== Work request ==
Repeat, exactly and with no pictures, the lines that run from the beginning of the entries through the line containing "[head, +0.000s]".

Start of Task material

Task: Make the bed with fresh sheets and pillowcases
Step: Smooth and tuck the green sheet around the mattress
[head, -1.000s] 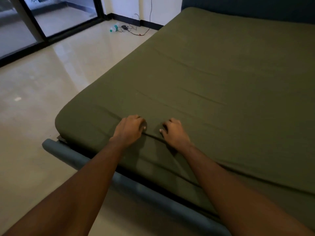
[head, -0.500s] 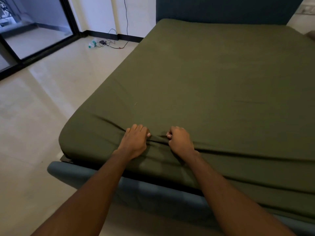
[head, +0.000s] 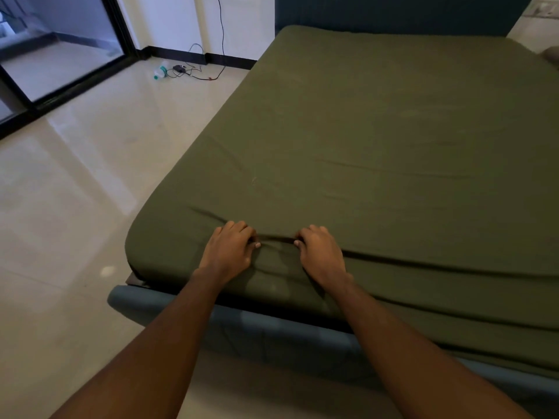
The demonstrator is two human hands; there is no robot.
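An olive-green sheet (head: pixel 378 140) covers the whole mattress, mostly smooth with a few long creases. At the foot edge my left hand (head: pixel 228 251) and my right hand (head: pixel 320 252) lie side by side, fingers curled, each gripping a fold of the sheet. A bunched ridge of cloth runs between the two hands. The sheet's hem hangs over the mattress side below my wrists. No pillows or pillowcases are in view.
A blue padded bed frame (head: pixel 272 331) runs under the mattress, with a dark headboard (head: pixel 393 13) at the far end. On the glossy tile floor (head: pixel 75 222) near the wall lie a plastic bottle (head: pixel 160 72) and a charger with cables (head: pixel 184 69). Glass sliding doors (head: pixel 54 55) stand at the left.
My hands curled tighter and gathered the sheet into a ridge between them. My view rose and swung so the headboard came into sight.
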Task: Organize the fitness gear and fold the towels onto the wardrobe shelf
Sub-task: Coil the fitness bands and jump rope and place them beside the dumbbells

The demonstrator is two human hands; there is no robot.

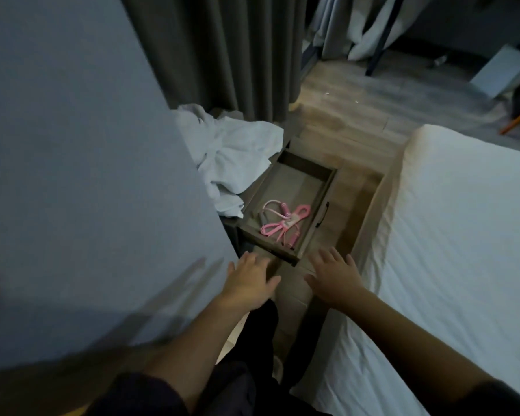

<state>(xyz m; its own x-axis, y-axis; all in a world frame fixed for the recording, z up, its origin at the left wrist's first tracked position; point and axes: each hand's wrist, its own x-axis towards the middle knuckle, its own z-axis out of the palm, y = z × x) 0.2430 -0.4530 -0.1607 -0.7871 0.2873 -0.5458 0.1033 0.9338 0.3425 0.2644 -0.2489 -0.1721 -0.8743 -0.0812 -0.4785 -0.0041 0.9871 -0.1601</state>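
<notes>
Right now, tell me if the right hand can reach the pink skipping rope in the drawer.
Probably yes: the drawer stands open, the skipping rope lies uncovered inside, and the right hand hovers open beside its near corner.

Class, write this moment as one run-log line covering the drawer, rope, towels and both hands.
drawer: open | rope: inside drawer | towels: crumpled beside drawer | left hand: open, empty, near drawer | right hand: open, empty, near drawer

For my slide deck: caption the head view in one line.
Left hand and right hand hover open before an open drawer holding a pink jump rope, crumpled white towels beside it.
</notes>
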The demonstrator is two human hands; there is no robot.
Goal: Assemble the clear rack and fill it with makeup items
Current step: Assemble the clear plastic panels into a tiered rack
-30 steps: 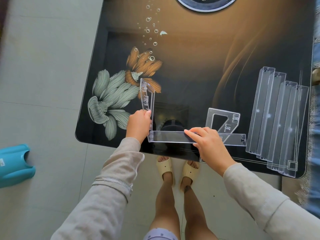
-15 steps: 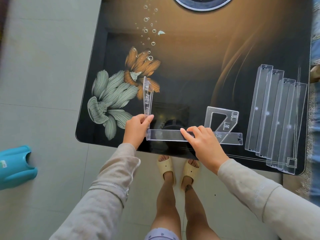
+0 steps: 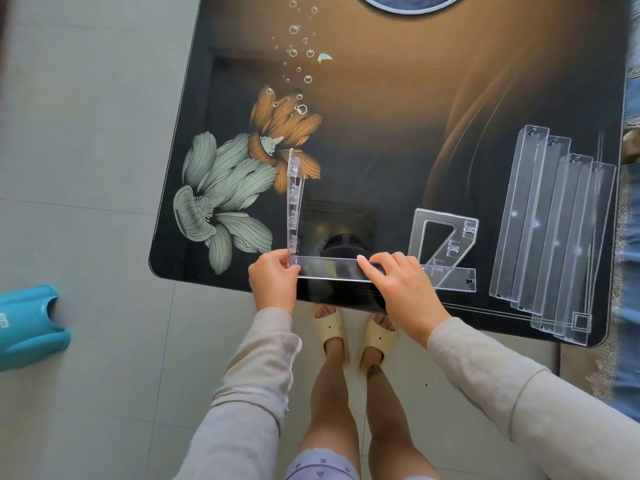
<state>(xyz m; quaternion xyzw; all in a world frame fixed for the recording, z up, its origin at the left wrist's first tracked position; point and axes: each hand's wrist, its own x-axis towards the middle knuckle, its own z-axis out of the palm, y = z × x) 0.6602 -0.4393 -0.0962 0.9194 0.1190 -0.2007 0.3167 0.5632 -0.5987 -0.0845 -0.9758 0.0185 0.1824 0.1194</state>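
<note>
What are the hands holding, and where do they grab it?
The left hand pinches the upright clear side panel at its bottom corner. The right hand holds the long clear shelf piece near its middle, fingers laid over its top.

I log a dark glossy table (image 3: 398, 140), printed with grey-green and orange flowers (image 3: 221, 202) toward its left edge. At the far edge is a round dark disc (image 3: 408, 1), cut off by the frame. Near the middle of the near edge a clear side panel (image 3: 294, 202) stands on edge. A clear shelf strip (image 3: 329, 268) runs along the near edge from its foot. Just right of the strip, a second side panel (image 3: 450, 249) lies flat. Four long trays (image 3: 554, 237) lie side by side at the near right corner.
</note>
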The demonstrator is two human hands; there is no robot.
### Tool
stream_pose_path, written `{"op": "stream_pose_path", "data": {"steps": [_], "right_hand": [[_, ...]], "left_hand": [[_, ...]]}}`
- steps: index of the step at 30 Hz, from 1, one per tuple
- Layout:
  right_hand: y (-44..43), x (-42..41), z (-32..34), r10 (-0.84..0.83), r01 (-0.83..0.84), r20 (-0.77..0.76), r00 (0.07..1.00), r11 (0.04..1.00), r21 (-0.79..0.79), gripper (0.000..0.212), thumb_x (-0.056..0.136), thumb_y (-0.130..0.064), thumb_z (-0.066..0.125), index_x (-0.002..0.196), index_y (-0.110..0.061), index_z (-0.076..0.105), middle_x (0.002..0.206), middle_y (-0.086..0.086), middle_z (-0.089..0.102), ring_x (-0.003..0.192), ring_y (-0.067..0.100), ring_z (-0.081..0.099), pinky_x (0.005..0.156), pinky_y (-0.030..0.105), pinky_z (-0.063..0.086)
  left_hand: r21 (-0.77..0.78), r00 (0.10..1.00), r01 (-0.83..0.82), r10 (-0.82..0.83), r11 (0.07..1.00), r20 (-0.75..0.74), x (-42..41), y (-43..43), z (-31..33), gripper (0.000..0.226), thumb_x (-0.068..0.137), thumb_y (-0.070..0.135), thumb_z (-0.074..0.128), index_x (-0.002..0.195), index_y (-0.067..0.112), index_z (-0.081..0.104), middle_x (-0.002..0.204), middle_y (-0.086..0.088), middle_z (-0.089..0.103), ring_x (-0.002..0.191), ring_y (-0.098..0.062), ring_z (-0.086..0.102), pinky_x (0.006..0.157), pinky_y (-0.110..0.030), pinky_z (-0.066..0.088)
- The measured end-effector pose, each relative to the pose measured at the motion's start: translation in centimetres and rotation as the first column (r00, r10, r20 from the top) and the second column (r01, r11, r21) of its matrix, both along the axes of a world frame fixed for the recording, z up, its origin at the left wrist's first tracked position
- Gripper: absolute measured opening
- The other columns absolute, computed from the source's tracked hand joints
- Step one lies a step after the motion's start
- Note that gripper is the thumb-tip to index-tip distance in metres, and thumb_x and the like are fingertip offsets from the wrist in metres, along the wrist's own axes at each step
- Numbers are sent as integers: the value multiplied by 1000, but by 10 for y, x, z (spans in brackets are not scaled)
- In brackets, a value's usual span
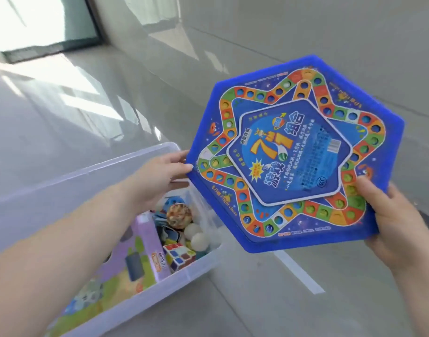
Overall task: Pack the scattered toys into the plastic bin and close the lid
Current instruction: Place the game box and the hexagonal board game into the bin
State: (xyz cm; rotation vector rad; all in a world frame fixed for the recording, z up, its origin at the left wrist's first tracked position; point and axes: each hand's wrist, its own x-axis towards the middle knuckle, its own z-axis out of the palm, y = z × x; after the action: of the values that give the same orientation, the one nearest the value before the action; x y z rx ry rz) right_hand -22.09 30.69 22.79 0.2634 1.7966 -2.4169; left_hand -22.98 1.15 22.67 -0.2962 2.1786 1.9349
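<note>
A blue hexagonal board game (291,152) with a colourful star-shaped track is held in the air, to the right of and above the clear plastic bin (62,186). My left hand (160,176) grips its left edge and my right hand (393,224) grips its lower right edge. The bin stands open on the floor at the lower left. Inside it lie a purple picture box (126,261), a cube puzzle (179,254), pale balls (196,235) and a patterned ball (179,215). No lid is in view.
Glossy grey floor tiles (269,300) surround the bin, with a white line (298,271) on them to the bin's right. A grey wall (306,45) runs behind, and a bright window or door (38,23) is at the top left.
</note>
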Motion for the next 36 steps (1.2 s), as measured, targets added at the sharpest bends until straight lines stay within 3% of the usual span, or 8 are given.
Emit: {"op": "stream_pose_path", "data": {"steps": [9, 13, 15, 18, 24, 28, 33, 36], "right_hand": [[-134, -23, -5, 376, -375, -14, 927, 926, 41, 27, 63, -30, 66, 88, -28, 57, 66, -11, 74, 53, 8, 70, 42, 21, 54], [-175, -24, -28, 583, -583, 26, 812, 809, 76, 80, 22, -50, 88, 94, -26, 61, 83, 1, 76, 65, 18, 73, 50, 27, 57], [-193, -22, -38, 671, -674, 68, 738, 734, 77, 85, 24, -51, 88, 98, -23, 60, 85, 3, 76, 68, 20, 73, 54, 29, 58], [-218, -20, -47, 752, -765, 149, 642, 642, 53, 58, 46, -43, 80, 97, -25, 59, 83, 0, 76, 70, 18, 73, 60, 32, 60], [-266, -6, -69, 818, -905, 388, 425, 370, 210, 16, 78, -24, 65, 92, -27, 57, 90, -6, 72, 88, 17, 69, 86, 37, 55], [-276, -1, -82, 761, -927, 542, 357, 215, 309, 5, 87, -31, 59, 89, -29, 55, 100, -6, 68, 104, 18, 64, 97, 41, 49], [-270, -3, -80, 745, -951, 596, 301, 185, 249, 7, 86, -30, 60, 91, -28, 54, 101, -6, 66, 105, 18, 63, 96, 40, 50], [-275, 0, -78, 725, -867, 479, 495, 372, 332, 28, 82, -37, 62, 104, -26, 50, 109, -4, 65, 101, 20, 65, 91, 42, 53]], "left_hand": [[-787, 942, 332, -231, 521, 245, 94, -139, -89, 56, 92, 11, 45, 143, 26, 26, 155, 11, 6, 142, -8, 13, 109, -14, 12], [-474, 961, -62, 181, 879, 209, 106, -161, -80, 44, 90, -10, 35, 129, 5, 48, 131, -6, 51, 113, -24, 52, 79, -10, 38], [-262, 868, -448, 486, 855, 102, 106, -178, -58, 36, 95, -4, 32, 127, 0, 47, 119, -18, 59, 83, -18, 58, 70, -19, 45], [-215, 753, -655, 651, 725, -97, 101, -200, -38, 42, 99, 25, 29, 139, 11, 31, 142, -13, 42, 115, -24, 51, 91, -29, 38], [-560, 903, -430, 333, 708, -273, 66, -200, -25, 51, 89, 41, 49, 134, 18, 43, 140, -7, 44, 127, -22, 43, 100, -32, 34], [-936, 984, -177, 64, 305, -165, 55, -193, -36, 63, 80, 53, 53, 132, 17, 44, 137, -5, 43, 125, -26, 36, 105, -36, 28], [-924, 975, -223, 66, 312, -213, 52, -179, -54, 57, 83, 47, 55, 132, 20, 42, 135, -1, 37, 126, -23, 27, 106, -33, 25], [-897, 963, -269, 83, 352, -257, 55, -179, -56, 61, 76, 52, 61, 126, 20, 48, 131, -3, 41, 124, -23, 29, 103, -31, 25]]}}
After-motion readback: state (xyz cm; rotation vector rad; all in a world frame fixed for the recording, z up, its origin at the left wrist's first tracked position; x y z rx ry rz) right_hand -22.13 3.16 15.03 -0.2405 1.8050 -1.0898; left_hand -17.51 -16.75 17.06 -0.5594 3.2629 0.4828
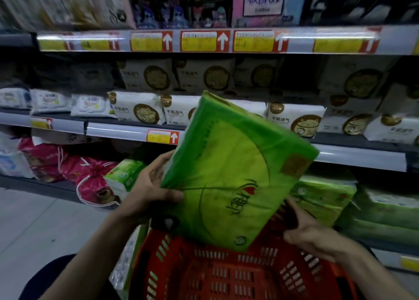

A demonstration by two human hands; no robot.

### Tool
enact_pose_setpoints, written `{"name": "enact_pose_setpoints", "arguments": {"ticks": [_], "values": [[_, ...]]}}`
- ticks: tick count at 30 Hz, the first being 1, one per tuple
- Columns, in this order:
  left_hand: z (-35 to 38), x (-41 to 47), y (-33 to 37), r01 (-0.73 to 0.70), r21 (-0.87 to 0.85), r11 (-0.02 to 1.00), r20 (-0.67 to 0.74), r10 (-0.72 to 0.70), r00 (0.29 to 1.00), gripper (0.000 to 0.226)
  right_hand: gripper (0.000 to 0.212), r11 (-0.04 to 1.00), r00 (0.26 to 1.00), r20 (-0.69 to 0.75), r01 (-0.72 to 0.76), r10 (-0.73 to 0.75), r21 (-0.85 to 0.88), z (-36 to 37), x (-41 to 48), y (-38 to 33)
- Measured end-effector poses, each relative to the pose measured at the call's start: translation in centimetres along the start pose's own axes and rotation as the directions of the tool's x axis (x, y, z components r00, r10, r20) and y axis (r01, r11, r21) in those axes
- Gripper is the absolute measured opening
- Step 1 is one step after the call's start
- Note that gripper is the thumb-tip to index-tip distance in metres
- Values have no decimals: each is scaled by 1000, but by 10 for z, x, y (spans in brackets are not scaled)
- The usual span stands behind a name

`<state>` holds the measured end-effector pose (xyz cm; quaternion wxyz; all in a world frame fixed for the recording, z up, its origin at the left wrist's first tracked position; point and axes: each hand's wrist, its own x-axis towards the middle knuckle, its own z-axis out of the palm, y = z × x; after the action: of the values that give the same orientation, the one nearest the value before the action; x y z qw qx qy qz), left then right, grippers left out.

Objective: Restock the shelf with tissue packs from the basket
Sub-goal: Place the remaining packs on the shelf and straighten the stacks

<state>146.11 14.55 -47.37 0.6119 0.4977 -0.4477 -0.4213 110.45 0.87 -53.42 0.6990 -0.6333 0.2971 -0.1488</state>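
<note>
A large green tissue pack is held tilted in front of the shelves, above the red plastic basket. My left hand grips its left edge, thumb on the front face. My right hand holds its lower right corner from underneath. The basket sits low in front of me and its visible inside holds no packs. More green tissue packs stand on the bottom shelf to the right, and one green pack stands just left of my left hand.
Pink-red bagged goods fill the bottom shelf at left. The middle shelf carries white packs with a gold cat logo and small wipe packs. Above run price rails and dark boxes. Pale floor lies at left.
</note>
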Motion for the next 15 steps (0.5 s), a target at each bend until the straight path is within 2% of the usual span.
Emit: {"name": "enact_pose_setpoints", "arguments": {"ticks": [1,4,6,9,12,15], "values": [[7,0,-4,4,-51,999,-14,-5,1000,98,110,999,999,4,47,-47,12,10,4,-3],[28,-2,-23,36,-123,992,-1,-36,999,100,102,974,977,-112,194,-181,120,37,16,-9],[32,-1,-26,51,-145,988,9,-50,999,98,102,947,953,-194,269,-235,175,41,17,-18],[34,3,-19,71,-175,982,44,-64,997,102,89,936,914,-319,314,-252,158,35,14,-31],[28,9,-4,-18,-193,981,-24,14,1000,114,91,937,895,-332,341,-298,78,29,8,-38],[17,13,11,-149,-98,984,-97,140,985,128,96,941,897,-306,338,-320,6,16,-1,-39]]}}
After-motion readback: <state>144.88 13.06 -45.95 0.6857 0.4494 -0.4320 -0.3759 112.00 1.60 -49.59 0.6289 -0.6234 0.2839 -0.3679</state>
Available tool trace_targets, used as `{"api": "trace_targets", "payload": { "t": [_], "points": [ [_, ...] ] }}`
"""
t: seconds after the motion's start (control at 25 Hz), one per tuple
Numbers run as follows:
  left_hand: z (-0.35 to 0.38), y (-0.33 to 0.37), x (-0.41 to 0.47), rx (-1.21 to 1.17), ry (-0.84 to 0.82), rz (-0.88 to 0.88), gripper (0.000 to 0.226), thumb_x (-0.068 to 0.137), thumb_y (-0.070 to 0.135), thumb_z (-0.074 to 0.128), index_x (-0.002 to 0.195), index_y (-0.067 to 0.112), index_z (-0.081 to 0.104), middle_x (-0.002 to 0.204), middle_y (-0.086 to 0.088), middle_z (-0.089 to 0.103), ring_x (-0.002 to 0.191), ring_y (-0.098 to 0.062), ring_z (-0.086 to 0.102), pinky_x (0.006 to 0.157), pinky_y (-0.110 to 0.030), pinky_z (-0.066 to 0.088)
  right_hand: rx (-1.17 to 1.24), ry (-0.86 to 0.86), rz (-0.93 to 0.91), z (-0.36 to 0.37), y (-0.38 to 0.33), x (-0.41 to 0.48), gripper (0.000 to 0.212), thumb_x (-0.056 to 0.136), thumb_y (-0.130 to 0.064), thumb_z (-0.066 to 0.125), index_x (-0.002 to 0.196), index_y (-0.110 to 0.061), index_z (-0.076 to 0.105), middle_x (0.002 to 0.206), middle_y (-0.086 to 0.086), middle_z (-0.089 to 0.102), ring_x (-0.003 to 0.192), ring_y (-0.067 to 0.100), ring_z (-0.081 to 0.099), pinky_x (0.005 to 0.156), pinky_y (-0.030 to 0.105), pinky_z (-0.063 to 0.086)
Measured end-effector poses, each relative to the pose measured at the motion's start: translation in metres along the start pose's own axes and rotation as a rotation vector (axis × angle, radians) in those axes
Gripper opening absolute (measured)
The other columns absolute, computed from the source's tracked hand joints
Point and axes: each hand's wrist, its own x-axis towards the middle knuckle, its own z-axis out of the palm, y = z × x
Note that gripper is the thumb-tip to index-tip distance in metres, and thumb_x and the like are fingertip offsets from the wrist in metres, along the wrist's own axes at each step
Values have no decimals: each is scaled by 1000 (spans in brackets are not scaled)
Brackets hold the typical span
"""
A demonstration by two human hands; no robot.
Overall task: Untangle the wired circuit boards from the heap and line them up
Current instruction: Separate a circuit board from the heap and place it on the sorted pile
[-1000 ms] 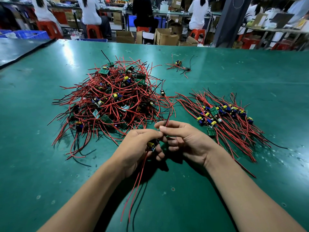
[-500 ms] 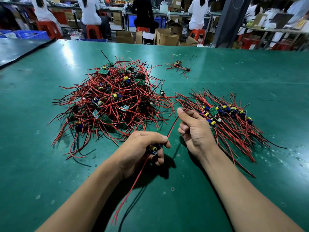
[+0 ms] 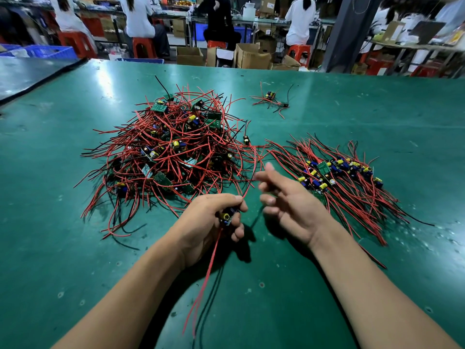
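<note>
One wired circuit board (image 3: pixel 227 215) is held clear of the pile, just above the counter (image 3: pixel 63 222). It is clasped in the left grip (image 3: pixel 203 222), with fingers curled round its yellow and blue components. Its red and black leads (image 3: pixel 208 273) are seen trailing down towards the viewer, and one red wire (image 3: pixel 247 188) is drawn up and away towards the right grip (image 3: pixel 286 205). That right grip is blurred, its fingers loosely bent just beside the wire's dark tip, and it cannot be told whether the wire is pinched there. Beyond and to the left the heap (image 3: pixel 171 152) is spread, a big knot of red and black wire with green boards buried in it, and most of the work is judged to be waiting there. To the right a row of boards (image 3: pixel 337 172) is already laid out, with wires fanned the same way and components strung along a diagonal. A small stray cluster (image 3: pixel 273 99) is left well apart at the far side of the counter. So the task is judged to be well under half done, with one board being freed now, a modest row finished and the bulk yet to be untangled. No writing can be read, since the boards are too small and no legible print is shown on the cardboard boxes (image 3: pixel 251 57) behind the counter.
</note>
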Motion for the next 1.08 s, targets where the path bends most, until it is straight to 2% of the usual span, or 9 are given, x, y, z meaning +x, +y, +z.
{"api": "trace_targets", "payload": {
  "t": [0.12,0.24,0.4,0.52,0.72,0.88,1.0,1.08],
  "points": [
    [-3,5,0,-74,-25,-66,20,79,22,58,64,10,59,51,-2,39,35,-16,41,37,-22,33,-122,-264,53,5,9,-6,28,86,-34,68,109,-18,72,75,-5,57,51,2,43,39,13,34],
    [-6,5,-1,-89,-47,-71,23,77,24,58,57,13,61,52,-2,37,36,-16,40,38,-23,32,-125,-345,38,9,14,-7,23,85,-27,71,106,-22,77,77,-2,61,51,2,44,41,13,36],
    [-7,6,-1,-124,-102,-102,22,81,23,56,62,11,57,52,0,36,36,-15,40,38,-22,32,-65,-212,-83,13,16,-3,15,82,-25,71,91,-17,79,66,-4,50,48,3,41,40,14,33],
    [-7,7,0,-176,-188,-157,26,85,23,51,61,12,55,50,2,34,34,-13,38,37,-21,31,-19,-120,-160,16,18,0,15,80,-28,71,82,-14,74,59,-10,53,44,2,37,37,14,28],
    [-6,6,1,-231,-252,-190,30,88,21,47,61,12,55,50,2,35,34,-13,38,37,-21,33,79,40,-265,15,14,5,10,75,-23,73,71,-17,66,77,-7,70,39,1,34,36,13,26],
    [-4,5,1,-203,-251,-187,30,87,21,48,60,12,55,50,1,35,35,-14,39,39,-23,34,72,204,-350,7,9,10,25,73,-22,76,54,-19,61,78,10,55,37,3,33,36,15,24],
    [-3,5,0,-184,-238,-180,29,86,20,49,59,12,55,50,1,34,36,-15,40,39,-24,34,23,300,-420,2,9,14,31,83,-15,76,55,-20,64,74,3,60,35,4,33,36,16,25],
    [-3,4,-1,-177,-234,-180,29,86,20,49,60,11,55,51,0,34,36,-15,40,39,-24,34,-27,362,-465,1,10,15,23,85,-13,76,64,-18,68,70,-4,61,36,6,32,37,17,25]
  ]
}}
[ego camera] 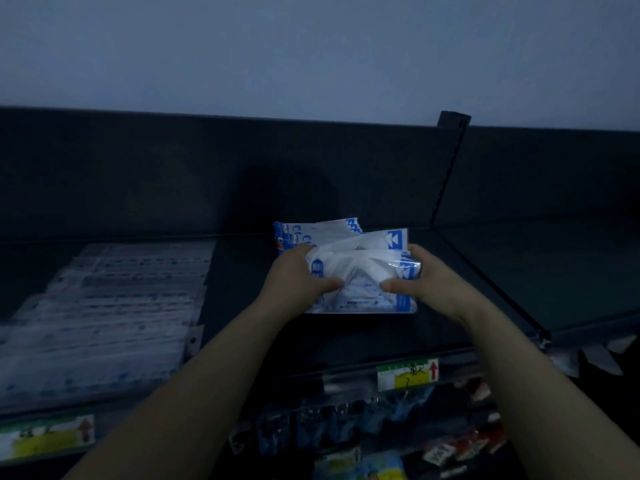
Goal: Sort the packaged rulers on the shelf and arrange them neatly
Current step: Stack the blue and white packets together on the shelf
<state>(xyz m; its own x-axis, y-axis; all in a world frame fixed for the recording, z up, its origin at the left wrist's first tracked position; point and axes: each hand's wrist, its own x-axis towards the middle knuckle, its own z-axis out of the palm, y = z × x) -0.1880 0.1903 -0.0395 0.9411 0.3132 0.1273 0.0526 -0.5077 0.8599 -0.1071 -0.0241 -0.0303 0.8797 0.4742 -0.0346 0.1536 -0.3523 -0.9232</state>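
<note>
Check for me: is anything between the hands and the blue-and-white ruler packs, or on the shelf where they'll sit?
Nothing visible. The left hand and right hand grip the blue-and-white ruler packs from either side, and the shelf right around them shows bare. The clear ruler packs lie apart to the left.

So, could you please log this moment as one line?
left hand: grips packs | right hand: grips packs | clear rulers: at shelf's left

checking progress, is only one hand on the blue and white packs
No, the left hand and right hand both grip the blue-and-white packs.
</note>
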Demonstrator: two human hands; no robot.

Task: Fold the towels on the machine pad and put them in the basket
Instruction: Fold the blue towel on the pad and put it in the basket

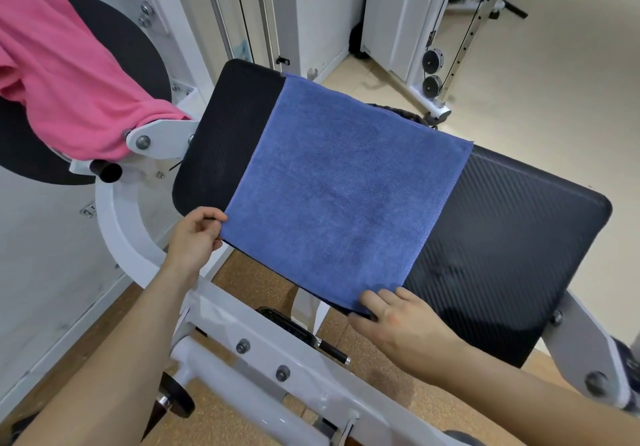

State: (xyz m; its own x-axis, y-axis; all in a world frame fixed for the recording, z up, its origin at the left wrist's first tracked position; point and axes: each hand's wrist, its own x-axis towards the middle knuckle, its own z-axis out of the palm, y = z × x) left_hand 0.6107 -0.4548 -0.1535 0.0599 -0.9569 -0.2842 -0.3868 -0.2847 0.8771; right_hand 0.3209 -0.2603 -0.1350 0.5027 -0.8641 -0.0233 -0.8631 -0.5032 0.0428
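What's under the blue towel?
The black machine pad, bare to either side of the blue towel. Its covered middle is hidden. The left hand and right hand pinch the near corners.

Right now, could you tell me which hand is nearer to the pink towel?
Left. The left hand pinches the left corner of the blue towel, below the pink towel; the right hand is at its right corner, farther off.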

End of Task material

== Task answer ==
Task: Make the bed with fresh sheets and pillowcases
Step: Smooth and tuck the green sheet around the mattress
[head, -1.000s] 
[head, -0.500s] 
[head, +0.000s] 

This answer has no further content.